建物内を立体的に動き回ってのバトルがド迫力です。いつも通りのびやかで躍動感あふれる絵柄が、戦闘シーンをこれでもかとばかりに盛り上げています。心理面の凄味や、敵の皆さんのエグさもよかったです。圧倒的に不利な戦いへと美琴をかりたてる「怒り」の描写もすばらしかった。

百合っぽさは希薄ですが

戦闘に継ぐ戦闘の巻であるがゆえに、いつものような日常のベタベタイチャイチャ描写は皆無。というわけで「黒子のセクハラや佐天のスカートめくりがないと死ぬ」という百合ヲタさんには不向きな1冊です。ただ、フレンダが美琴の「地雷」を踏んでしまう場面(p. 116)に顕著な通り、今回のお話全体が4巻ラストのあの悲劇と強烈に結びついていることは確か。つまり、深読みするならば、これって強力無比な姉妹百合の1冊でもあるわけです。個人的にはこれだけでごはんが3杯いけます。

その他

  • キャラの立て方が実に基本に忠実で、読みやすかったです。口調の描き分けなど、「昭和か?」と思ってしまうほど王道な手法ですが、これがあるからこそ、新キャラが多くても混乱せずに読めるんですよね。
  • 久しぶりに登場した上条と美琴との関係が今後どうなっていくのかも楽しみです。
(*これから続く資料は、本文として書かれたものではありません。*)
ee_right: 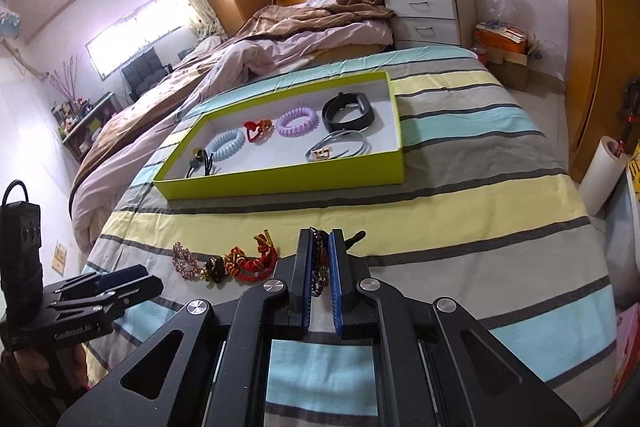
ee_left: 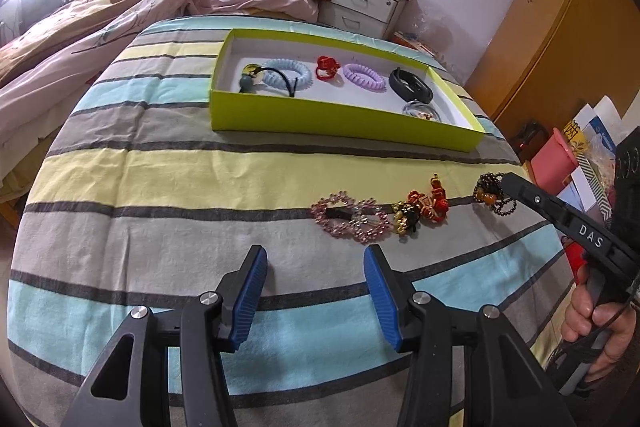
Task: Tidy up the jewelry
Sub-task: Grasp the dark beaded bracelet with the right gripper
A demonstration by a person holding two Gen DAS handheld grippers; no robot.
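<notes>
On the striped bedspread [ee_left: 160,187], the green box [ee_left: 340,117] is already loaded with six pieces, coil ties and a black band included. Three are left outside: the pink beaded piece [ee_left: 352,217] and red-gold knot charm [ee_left: 424,205] lie loose, while the dark bead bracelet [ee_right: 319,263] is pinched in the closed right gripper [ee_right: 320,267]. The left gripper [ee_left: 316,291] is held wide open, so roughly two-thirds looks done.

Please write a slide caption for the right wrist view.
Right gripper shut on a dark bead bracelet, green tray beyond.
</notes>
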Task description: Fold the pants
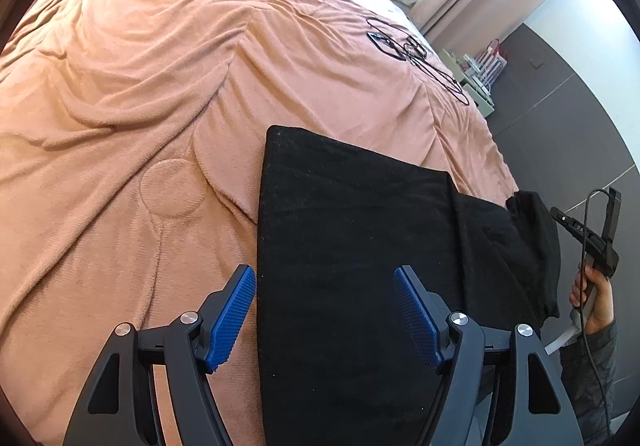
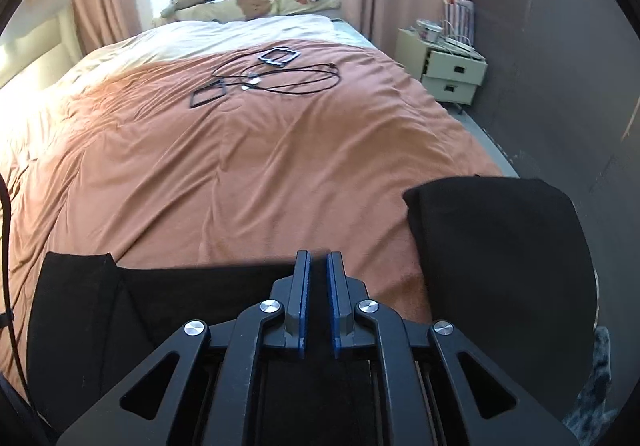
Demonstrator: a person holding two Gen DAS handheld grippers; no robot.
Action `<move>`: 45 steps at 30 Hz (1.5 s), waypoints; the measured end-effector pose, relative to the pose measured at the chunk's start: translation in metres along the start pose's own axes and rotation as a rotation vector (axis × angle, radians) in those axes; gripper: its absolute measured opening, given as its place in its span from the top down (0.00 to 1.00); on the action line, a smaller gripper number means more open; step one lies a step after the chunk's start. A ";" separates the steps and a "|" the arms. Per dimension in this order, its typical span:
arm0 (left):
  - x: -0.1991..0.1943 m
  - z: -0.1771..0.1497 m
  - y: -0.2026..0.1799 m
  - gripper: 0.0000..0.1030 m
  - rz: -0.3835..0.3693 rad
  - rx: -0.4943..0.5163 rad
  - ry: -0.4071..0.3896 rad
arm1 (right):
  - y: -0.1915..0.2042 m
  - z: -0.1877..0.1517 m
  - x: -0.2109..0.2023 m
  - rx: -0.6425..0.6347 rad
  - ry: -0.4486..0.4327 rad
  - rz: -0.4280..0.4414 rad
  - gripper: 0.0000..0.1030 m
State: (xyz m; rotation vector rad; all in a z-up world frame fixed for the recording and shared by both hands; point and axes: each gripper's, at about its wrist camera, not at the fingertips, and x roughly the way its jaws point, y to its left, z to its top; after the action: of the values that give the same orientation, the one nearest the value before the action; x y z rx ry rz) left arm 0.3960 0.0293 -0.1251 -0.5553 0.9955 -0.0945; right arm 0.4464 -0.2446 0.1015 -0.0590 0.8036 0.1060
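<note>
while the black fabric pants point(image 1: 352, 246) lie on the wrinkled orange bed blanket point(image 1: 120, 105), left gripper point(image 1: 325, 312) fingers stand spread and right gripper point(image 2: 318, 300) fingers sit nearly pressed together, pinching nothing visible.

Legible text: none that reads whole. Sole entry: a short run of pale characters on the black body of the right gripper point(image 1: 576, 230), seen in the left wrist view at about three o'clock; the marks are too small and too cut off to make out. The patterned pillow point(image 2: 256, 5) at twelve o'clock in the right wrist view bears pictures only, no lettering. The striped bag point(image 2: 460, 15) at about one o'clock shows no readable label.
</note>
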 end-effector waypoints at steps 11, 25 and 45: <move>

このままヘテロ展開に傾いていくんでしょうか。それはそれで面白そうですが。

別冊付録について

特装版別冊付録『偽典・超電磁砲』には、これまでの未収録作品に加え、多数の描き手/書き手さんによるコミック・イラスト・小説などのトリビュート作品が収録されています。執筆陣は以下(50音順)。

  • いけださくら
  • 犬江しんすけ
  • えれっと
  • おにぎりくん
  • 木谷椎
  • 倉嶋丈康
  • 小梅けいと
  • たくみなむち
  • 成田良悟
  • 鳴子ハナハル
  • Nottsuo
  • はぎやまさかげ
  • 伏見つかさ
  • 冬川基
  • 方密
  • みしまひろじ
  • 溝口ケージ

何よりもまず、アニメ告知用コミックなど、冬川基氏による未収録作品がたくさん読めたのが嬉しかったです。鳴子ハナハル氏の躍動感あるカラーイラストや、犬江しんすけ氏の4コマもよかった。特装版を買ったのは正解でしたね。

まとめ

アクションも心情描写も迫力満点で、堪能しました。表層的な百合的いちゃいちゃをお求めの方には向かない内容ですが、個人的にはお話全体に4巻のあのエピソードが色濃く影を落としているだけで大満足。別冊付録も充実の内容で、よい買い物でした。